** MATERIAL FOR THIS TASK follows **

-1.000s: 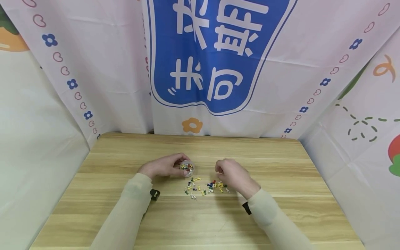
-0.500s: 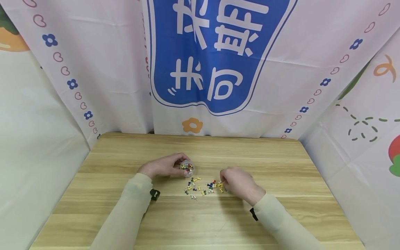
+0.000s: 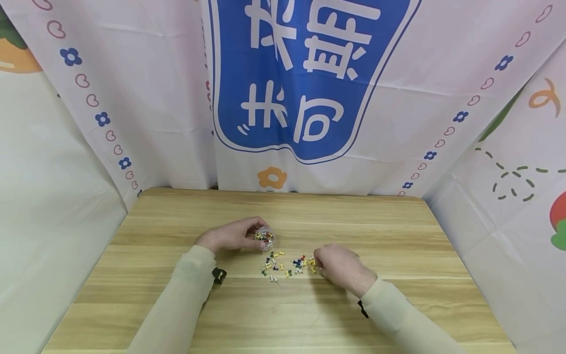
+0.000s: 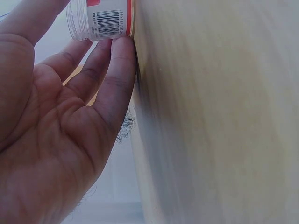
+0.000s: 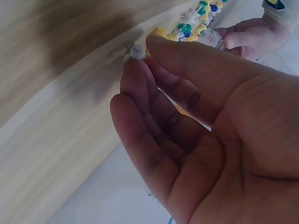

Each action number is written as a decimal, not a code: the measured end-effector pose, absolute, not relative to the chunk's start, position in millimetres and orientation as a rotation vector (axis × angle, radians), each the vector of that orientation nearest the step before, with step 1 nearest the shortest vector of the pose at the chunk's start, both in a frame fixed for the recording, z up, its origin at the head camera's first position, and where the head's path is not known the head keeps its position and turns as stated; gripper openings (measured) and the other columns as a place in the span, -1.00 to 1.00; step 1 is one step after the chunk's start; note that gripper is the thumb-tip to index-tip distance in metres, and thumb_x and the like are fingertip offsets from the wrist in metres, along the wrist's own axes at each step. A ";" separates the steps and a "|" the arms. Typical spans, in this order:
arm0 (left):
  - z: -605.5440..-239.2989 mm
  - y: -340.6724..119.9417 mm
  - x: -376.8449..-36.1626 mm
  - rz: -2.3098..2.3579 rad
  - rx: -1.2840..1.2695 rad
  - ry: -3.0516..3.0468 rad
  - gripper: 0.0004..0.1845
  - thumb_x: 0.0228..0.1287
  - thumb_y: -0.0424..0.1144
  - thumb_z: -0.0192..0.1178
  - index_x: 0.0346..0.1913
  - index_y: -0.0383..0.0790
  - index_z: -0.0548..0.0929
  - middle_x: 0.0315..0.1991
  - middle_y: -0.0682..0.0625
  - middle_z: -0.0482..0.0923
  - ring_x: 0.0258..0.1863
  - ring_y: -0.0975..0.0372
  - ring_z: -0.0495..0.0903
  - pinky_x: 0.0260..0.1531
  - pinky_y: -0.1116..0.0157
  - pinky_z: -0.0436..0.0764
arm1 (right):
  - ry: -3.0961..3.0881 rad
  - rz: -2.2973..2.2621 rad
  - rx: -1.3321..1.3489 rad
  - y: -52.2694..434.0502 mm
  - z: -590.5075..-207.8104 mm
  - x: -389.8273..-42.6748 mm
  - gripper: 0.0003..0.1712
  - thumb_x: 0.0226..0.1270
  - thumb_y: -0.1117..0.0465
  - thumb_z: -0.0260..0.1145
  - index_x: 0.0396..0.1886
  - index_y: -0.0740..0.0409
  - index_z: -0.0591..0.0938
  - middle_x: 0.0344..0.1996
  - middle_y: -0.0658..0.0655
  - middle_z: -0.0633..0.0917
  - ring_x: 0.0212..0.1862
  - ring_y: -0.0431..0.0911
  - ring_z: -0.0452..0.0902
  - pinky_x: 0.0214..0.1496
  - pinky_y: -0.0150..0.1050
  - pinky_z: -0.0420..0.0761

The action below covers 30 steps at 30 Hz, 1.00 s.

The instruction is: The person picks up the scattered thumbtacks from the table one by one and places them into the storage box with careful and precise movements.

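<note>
Clear jar (image 3: 266, 238) w/ barcode label stands on table (image 3: 398, 231), mid-board, some pins inside. Left hand (image 3: 232, 234) holds it, fingers curled round its side. Loose pins (image 3: 287, 265) lie scattered just in front of jar, btwn both hands. Right hand (image 3: 338, 263) at pile's right edge, thumb & fingertips pinching a white pin (image 5: 138, 51) against the wood.
</note>
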<state>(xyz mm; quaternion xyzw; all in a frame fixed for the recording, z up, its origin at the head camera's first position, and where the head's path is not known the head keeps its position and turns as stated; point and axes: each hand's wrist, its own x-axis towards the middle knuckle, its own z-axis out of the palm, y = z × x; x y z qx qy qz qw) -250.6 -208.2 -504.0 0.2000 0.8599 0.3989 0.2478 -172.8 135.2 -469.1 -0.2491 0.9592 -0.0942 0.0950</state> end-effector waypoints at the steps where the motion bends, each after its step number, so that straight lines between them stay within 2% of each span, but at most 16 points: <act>1: -504.0 -208.2 -250.7 1.086 0.547 2.344 -0.39 0.61 -0.03 0.58 0.54 -0.08 0.61 0.41 -0.13 0.69 0.44 -0.01 0.65 0.63 -0.24 0.58 | 2.844 -0.280 -0.731 135.2 -469.9 -172.7 -0.69 0.45 0.44 0.64 -0.40 0.08 0.70 -0.43 0.01 0.72 -0.36 -0.14 0.55 -0.30 -0.12 0.73; 15: -501.3 -207.0 -251.4 1.100 0.550 2.338 -0.41 0.63 -0.04 0.56 0.54 -0.11 0.61 0.41 -0.14 0.70 0.44 -0.02 0.64 0.63 -0.21 0.58 | 2.863 -0.310 -0.759 134.7 -470.7 -172.6 -0.70 0.51 0.47 0.55 -0.40 0.09 0.71 -0.46 0.00 0.72 -0.40 -0.16 0.53 -0.37 -0.20 0.64; 21: -503.1 -207.6 -252.4 1.090 0.568 2.343 -0.40 0.63 -0.03 0.56 0.53 -0.12 0.61 0.41 -0.14 0.70 0.44 -0.01 0.65 0.62 -0.21 0.60 | 2.884 -0.356 -0.812 131.1 -465.1 -176.3 -0.76 0.43 0.53 0.47 -0.34 0.12 0.76 -0.43 0.02 0.77 -0.41 -0.19 0.55 -0.43 -0.24 0.62; 25: -503.8 -208.0 -252.5 1.079 0.581 2.348 -0.40 0.63 -0.02 0.56 0.53 -0.13 0.61 0.40 -0.13 0.70 0.42 0.00 0.66 0.61 -0.20 0.61 | 2.893 -0.404 -0.815 127.2 -462.2 -180.1 -0.75 0.38 0.56 0.42 -0.30 0.12 0.78 -0.37 0.02 0.82 -0.37 -0.20 0.60 -0.37 -0.22 0.69; 30: -503.8 -207.4 -253.2 1.085 0.576 2.339 -0.40 0.63 -0.02 0.55 0.54 -0.13 0.61 0.39 -0.13 0.71 0.42 0.00 0.66 0.61 -0.20 0.60 | 2.890 -0.444 -0.784 119.9 -460.2 -186.8 -0.85 0.54 0.45 0.51 -0.22 0.12 0.81 -0.30 0.03 0.86 -0.31 -0.19 0.67 -0.25 -0.15 0.79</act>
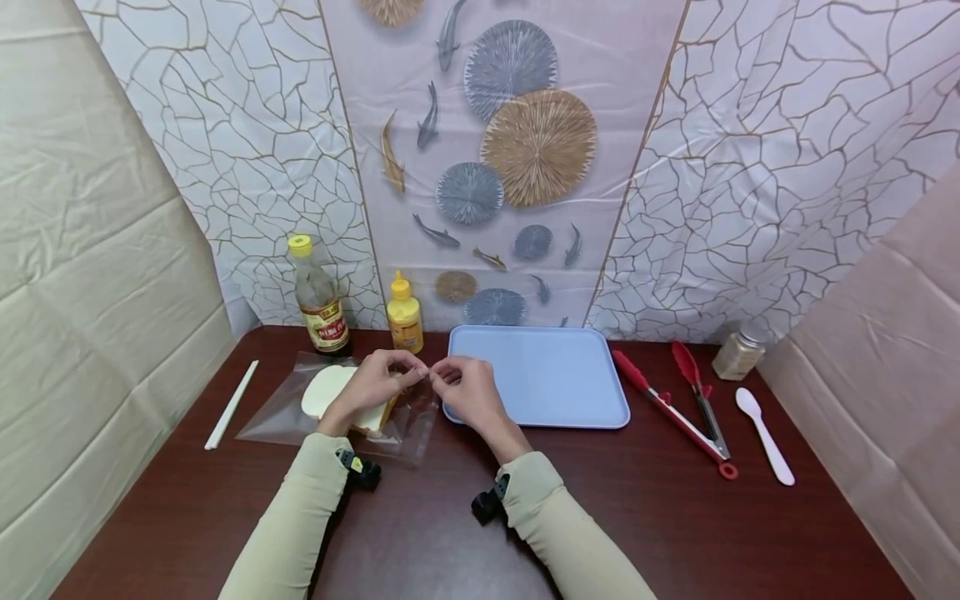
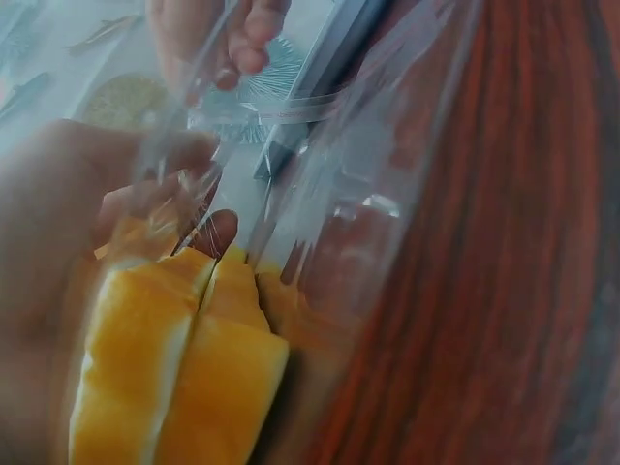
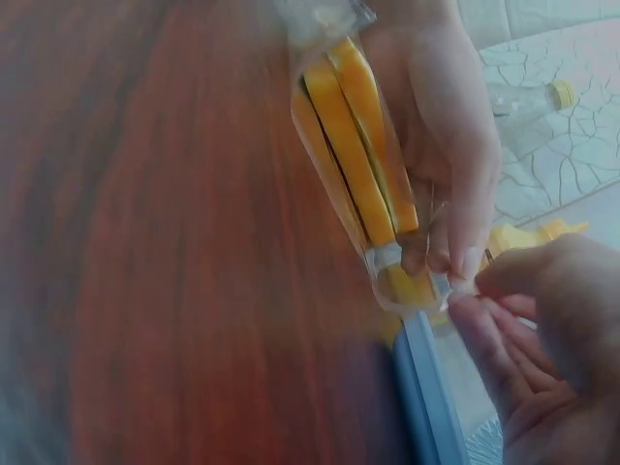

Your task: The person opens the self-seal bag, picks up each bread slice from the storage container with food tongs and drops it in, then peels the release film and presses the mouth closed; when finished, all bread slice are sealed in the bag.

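A clear plastic bag [image 1: 285, 412] with slices of bread [image 1: 324, 390] in it lies on the dark wooden table, left of the middle. My left hand [image 1: 375, 385] rests over the bread and pinches the bag's open edge. My right hand [image 1: 463, 390] pinches the same edge from the other side, the fingertips of both hands meeting at the bag's mouth [image 1: 429, 373]. In the left wrist view the bread slices [image 2: 184, 368] show through the clear film [image 2: 320, 174]. The right wrist view shows the slices [image 3: 354, 145] on edge, with the left hand's fingers [image 3: 441, 184] around them.
A light blue tray [image 1: 540, 375] lies right behind my right hand. A sauce bottle [image 1: 318, 308] and a yellow squeeze bottle [image 1: 405, 315] stand at the back. Red tongs [image 1: 678, 404], a white spoon [image 1: 763, 435] and a small jar [image 1: 738, 354] are to the right. A white stick [image 1: 232, 404] lies at the left.
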Tool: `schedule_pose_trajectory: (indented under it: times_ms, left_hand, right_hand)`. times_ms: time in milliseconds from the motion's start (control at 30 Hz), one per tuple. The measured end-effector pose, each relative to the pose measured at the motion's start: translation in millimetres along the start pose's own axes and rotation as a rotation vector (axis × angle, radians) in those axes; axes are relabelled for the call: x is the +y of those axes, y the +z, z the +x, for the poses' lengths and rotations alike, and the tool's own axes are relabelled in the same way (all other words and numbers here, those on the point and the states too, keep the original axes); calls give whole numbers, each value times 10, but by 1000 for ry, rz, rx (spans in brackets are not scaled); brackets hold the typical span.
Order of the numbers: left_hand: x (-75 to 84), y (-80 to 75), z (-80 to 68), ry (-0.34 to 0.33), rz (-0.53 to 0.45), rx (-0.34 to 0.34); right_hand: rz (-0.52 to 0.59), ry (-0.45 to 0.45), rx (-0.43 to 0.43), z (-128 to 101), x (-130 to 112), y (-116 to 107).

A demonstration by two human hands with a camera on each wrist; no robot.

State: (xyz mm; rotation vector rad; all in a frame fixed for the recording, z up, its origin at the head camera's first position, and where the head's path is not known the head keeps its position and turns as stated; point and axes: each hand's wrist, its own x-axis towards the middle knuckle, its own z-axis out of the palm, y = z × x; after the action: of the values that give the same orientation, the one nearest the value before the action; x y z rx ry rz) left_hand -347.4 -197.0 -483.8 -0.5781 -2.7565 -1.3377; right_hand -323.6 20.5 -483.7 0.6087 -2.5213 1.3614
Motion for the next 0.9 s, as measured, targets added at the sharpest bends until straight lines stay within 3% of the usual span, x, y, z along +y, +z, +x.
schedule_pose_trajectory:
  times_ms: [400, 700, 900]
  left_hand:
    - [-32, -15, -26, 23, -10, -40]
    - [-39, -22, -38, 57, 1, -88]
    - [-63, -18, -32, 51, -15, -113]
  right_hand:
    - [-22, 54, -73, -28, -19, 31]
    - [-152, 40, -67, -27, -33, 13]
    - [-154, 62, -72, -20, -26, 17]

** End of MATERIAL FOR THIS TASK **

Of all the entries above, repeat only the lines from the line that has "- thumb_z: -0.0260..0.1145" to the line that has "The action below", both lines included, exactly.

  - thumb_z: -0.0260..0.1145
  - index_x: 0.0396..0.1886
  - index_y: -0.0740..0.0409
  - index_z: -0.0591..0.0938
  - middle_x: 0.0344..0.1996
  - middle_y: -0.0658..0.0655
  - middle_z: -0.0633..0.0917
  - ring_x: 0.0212..0.1862
  - ring_y: -0.0431..0.0911
  - ring_z: -0.0452..0.0902
  - pinky_x: 0.0214..0.1496
  - pinky_y: -0.0150..0.1050
  - pinky_z: -0.0420..0.0761

The action below covers 30 steps at 30 Hz, 1.00 s.

Nothing more remains to be added to the answer.